Я останавливаюсь ошеломленный. Силюсь понять, что он мне сказал. При чем тут Иран? Какой Иран, когда под Сталинградом идут бои!
— Погоди, — говорю я, — но… Не понимаю.
— Я тоже не понимаю, — говорит он мрачно и затягивается. — Мы все были уверены — едем драться с немцами. Здесь, в России. Потом в Польше. А правительство, которое в Лондоне, приказало ехать в Иран.
— Слушай, может, они там с ума немножко сошли — в Лондоне? Перепутали, с кем вам драться?
— Не знаю, — мрачно говорит он.
— Послушай, Синьор, — вдруг осеняет меня, — а может, вы как раз для этого, для второго, готовитесь, а?
— Не знаю, — так же мрачно говорит он. — Я теперь ничего не знаю…
Мы идем дальше. Идем и долго молчим, только глина смачно хлюпает под ногами. Теперь мы уже вышли на нашу главную дорогу. Вот и поворот в его сторону, туда, где расположена польская часть. Мы останавливаемся на перекрестке.
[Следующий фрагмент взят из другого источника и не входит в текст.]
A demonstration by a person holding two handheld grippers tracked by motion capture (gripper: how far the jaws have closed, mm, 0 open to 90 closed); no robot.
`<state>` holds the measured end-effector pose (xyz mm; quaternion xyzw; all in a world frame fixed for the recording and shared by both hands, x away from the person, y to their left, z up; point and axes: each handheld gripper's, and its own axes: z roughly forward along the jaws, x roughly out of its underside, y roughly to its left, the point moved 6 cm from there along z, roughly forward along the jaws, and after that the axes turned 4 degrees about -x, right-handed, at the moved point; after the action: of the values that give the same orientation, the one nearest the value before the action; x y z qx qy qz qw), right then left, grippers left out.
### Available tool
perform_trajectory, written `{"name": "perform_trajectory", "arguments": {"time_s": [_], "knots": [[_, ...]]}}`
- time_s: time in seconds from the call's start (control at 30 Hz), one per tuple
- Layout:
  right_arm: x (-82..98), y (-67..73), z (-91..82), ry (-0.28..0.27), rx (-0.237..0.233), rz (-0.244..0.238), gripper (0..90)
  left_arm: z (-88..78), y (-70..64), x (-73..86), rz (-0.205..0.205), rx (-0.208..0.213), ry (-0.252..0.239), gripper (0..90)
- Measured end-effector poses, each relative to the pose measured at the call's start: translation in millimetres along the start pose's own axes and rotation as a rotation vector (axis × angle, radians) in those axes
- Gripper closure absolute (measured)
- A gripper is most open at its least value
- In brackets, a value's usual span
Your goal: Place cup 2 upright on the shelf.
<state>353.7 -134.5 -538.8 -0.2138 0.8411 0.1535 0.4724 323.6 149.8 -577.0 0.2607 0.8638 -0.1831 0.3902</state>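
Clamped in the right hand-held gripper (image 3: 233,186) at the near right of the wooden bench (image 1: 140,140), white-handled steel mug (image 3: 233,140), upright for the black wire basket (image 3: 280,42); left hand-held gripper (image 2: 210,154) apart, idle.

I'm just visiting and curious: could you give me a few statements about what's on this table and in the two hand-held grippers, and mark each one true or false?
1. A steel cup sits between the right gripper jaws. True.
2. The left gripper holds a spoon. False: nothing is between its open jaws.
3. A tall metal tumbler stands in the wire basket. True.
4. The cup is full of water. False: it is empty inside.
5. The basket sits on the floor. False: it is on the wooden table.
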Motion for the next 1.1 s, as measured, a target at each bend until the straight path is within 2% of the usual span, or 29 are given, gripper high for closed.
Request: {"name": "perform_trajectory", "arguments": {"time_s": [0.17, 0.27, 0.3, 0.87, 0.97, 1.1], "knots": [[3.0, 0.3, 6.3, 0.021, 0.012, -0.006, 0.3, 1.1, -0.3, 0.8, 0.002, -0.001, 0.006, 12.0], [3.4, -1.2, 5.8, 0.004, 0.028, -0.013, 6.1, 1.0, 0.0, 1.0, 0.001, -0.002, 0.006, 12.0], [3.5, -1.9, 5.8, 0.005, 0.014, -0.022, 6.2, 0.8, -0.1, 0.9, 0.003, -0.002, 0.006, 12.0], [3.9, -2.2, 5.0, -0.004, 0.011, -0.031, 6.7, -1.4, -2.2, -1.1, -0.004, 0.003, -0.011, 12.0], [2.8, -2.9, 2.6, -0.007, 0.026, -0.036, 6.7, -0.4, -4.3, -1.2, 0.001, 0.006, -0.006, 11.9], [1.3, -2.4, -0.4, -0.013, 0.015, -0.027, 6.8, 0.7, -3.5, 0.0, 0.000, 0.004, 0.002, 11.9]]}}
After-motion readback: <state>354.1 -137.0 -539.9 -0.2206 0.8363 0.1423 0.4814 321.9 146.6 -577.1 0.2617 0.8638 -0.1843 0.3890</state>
— Что я тебя хочу просить, — говорит он тихо. — Вот этот конверт отдаешь Жене, когда я уеду. Скажи ей, что я… Впрочем, все я здесь написал. Когда буду живой, нахожу ее. И еще… Вот что я хотел тебе сказать, Слава… Я не знаю, куда сейчас посылают. Я не знаю, где я буду стрелять, какой я приказ буду получать. Но ты должен знать одно — никогда, нигде ни за что я это все не забываю. Ты понял? Ты, Махмуд, Женя, Миша, наш цех, наши моторы, наши люди — это все никогда не забываю. Никогда! Ты — помни.
Мы обнялись, и он тут же побежал в темноту Он опаздывал, было уже за полночь, и, видно, ему грозила гауптвахта. Он бежал, а я стоял и долго еще слышал, как хлюпают по мокрой глине его ботинки.